The loft on the touch needs to be perfect to keep possession, and there’s rarely an occasion where the keeper gains enough to make the risk-reward analysis pay off.
The best case scenario sees Knockaert scrambling back as Liverpool are handed the keys to a counter-attack without the momentum of a quick turnover. At worst, the Brighton player reads the keeper’s intentions and finds the net at a critical point in the game.
Even when it goes perfectly, you know you won’t be able to try it again for a long time.
It’s football’s answer to the skydive: the thrill of the first successful execution can’t be repeated, and even then your celebration must be restrained – after all, how outwardly excited can you be when you realise you’re essentially celebrating not failing.
However, if we look at things differently, we have a man who has forever dreamed of taking the glory at the other end of the field.
When Alisson sees Knockaert, he sees the player he might have become himself if the whole ‘goalkeeping’ thing hadn’t got in the way.
So, when you ask about the upside of trying something like this, your mistake is to judge it by sensible, logical standards. You’re missing the addition of heroism to the keeper’s personal headcanon, separate from the genre which comes with the match-winning save.
The big save from Pascal Groß later in the game is a highlight reel moment of its own, granting Alisson early praise and the kind of goodwill his predecessor arguably never received.

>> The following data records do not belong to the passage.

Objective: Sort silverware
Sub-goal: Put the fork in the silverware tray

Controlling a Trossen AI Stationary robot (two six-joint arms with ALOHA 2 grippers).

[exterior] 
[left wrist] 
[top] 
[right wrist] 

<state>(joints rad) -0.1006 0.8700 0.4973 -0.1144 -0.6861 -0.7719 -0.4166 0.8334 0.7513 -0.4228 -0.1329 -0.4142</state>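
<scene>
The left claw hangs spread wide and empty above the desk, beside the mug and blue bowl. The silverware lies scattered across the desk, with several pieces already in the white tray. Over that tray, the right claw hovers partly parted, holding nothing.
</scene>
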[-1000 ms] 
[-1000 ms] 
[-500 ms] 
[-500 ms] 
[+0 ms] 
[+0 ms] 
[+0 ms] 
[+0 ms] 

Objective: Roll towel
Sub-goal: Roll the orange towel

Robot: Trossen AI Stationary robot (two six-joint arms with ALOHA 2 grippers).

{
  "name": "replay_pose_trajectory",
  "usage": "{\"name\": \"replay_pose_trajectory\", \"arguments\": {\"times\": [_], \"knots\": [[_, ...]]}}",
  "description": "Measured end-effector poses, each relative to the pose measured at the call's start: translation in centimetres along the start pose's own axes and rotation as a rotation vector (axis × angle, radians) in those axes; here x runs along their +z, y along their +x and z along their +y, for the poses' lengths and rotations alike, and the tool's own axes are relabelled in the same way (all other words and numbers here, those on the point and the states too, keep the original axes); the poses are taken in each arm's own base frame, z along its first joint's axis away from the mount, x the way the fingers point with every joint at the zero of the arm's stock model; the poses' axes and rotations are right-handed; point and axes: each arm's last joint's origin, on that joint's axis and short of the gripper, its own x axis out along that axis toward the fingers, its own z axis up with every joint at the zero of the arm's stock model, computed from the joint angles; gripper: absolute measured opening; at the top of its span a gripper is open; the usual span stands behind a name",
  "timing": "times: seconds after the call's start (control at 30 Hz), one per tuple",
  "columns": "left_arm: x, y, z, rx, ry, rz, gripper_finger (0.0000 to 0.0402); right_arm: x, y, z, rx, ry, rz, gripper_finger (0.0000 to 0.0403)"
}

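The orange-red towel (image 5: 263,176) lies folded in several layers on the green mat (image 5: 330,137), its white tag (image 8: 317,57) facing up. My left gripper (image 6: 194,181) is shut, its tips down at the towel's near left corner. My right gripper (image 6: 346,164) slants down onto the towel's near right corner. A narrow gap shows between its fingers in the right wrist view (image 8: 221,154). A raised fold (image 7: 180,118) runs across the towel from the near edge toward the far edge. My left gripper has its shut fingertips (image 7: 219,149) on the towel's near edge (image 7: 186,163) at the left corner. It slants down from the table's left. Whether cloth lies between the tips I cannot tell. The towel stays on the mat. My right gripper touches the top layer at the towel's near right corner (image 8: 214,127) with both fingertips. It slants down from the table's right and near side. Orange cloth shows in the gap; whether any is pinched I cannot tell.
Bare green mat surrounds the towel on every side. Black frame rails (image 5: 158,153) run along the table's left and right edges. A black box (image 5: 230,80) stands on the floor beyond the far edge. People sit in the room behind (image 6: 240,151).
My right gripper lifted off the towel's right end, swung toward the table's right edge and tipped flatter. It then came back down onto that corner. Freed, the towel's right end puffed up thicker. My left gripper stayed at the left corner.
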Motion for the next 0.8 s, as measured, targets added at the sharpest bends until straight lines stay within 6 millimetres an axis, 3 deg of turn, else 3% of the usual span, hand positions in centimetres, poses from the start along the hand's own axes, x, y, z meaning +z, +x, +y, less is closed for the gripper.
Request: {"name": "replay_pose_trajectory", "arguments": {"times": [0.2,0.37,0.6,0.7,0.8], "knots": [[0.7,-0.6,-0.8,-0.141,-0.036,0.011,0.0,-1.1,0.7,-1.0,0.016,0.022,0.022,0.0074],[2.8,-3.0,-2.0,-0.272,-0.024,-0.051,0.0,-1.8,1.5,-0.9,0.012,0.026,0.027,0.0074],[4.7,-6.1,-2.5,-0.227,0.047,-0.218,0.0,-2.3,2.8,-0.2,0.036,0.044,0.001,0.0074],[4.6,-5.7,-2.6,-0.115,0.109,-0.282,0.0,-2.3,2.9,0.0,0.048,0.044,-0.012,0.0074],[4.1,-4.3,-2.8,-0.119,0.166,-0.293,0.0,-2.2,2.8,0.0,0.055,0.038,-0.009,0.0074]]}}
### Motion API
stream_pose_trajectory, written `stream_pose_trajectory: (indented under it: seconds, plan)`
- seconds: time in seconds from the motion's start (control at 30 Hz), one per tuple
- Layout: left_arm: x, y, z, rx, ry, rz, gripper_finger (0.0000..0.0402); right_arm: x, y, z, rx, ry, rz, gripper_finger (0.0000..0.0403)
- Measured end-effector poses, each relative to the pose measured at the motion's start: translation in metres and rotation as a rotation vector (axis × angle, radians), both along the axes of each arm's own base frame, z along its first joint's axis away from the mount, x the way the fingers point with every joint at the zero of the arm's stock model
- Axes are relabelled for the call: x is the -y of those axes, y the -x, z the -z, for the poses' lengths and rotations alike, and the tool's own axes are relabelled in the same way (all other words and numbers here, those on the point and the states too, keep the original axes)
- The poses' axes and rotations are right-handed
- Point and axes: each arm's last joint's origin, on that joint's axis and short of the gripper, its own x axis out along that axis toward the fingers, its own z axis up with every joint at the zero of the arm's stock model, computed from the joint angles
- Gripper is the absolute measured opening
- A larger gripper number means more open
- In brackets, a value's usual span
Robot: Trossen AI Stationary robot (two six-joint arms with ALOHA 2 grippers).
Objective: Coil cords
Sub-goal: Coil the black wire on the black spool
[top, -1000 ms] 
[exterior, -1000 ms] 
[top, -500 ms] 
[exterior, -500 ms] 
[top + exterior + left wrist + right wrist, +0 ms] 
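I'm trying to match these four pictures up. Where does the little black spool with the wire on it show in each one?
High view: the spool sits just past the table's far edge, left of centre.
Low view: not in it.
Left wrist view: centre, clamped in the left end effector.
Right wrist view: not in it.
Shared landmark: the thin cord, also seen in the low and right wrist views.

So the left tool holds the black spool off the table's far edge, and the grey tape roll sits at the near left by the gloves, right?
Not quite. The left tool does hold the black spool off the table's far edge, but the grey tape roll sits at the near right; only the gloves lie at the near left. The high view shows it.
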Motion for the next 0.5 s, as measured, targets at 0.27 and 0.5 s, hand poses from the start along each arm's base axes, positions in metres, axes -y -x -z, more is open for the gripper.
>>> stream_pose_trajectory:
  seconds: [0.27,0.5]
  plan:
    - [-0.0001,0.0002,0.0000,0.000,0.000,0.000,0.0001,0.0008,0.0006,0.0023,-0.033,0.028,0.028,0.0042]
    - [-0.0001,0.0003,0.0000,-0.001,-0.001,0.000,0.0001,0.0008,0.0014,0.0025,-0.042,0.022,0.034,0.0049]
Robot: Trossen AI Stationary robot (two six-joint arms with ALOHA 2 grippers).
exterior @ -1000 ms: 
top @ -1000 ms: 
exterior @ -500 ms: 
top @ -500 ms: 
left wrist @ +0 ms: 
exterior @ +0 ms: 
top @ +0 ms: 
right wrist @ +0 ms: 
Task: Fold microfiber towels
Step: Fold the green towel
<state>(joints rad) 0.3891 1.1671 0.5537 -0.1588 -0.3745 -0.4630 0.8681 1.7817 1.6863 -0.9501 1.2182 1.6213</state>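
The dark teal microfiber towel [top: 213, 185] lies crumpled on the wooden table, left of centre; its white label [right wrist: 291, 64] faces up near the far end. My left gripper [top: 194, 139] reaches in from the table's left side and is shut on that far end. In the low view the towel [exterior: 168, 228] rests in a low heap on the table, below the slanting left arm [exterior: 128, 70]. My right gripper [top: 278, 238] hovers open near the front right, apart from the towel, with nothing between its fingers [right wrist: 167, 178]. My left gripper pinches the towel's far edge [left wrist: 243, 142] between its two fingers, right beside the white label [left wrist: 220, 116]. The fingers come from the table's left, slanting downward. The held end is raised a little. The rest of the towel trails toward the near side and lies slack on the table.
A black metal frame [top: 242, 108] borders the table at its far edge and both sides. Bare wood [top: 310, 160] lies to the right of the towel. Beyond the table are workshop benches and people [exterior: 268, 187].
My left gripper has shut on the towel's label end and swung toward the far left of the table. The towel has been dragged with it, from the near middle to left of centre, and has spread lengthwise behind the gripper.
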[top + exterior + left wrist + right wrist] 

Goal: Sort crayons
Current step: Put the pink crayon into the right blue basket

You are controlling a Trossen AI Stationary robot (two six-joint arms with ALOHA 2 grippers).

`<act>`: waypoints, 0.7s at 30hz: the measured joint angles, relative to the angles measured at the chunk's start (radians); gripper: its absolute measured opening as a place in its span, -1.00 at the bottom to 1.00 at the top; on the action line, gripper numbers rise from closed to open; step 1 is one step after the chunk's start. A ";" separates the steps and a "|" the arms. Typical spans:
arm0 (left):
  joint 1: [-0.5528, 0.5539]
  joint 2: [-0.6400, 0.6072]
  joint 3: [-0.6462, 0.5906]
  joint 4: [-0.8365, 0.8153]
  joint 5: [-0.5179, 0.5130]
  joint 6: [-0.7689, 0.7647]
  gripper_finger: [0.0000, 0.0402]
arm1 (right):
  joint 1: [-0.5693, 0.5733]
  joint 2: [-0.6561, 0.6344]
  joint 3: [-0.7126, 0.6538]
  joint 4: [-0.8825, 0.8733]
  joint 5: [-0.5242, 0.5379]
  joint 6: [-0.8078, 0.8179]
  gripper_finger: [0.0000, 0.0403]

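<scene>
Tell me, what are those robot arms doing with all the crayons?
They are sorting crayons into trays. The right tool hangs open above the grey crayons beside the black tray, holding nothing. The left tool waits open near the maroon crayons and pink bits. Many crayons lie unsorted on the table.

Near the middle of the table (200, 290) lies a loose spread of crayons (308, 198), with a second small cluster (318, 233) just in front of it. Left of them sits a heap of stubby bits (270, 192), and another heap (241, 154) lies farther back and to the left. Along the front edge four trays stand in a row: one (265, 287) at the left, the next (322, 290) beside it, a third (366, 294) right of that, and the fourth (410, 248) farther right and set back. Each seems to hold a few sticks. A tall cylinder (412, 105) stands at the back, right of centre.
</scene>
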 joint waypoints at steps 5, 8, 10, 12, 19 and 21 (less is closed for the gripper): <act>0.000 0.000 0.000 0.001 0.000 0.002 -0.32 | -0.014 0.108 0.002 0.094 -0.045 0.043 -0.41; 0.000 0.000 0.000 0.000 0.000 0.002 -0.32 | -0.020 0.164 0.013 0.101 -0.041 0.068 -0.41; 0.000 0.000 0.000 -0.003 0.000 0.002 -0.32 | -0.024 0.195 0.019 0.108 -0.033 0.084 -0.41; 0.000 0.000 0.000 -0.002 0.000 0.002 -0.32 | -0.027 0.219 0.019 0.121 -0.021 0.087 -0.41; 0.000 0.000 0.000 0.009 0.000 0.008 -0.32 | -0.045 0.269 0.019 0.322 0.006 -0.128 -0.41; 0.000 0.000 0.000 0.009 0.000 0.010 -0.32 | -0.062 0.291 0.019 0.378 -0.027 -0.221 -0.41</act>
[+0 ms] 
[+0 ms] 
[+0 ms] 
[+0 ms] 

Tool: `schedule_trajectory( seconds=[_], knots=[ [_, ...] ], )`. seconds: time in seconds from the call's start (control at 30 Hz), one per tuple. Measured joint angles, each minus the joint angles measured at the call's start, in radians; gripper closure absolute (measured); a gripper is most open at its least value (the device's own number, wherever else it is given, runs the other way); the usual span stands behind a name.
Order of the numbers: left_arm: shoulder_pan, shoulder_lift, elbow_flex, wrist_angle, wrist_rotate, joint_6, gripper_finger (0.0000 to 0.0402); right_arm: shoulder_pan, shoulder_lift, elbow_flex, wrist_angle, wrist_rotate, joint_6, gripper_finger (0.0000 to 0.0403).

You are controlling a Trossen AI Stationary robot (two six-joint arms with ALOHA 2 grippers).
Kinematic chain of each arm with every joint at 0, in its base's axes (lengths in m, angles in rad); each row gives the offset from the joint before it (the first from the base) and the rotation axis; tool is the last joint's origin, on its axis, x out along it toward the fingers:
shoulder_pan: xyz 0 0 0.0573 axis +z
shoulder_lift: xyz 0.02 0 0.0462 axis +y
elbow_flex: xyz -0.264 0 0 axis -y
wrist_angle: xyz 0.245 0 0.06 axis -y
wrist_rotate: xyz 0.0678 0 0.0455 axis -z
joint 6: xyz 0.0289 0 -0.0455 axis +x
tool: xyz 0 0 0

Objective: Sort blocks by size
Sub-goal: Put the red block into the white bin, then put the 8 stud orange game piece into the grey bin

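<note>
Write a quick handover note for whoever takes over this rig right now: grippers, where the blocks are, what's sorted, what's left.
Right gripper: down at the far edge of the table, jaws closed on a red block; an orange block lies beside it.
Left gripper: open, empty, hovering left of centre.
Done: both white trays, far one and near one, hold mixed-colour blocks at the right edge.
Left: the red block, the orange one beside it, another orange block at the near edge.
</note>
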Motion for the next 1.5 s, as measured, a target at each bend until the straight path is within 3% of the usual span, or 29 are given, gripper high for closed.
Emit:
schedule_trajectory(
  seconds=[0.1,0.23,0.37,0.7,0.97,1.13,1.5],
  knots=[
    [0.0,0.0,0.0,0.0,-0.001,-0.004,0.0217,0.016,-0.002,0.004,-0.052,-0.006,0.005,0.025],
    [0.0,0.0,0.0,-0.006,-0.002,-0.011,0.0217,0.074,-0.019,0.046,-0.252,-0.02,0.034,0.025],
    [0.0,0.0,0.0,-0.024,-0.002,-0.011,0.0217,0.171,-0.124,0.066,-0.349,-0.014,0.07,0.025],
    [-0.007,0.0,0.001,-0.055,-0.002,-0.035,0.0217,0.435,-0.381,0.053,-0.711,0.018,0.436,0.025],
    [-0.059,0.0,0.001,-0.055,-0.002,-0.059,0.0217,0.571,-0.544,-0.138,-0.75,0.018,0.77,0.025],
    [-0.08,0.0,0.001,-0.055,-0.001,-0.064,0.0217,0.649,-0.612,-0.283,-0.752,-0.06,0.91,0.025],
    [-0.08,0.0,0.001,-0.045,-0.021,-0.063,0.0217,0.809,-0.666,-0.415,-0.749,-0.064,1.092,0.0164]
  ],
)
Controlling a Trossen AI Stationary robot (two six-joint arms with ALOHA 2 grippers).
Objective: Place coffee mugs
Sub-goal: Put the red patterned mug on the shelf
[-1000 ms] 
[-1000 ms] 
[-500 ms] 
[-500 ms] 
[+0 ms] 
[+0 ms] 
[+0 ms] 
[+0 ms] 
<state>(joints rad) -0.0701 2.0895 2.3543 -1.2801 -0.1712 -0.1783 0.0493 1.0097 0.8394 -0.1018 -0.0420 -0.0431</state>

However, the piece of skill represents an opportunity to remove his shades despite knowing the risk of blinding himself with exposure to his own name in lights.
Alisson is not the only keeper to have pulled off such a move of late, and indeed some might wonder if he had been watching clips of Marc-André ter Stegen for Barcelona against Alavés.
On that occasion, the German raced out even further from his goal to deny Jony, and such circumstances are entertaining for what comes after as much as for the move itself.
There’s almost an insistence that your next touch much involve you calmly bringing down the ball or laying it off for a team-mate.
As a goalkeeper, you rarely get granted benefit of the doubt when in possession of the ball, and there can sometimes feel a need to cultivate an image in the moment.
Panic and hack the ball away after embarrassing an opponent and you’re back to being a keeper who temporarily got lost, rather than a master of all trades.
The second touch is a low-risk, high-reward of saying “I’ve got this under control” – almost the exact opposite of the analysis that goes into the initial piece of skill.
As a keeper, you’re almost celebrating the perceived reaction from the support. Many of us watch the game in the hope of witnessing something out of the ordinary, and there’s a tendency for high-profile and high-risk plays to capture attention when they fail as much as when they succeed.
We’ll still pay attention when we see Manuel Neuer outside his penalty area, but occasionally we’ll be just as excited when he fails as when he succeeds.
If football only ever involved people scoring when they were meant to and people doing all the things they were supposed to, it wouldn’t have such a huge following.
So, when someone like Alisson breaks the norm – even when he’s pulling off something which has little inherent value to the flow of the game, he’s giving us all something unexpected to enjoy whether he succeeds or fails.
If the latter happens, as it very nearly did, it will go down as the game where he failed. Which makes each break from the norm all the bolder.